Only the opening lines of the listing, through the one with "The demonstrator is", are to be retyped, each exactly as it stands.

RECORDED INFORMATION.
⁂

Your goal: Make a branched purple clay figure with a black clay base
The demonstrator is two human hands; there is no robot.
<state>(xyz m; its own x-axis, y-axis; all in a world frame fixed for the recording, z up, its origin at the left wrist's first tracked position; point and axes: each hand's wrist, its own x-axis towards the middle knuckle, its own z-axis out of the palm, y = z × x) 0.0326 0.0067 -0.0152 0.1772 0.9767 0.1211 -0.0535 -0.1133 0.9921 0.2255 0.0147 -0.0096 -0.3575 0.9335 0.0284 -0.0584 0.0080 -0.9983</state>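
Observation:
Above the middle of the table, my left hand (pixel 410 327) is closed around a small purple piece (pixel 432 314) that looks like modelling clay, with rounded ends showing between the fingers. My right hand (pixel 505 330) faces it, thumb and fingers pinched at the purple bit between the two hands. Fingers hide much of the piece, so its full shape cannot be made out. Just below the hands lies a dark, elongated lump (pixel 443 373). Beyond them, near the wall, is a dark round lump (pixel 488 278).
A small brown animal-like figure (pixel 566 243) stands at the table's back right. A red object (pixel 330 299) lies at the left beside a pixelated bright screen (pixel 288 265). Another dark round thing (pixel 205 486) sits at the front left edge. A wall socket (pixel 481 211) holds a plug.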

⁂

SOLUTION BELOW.
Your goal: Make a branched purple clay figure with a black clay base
The demonstrator is two human hands; there is no robot.

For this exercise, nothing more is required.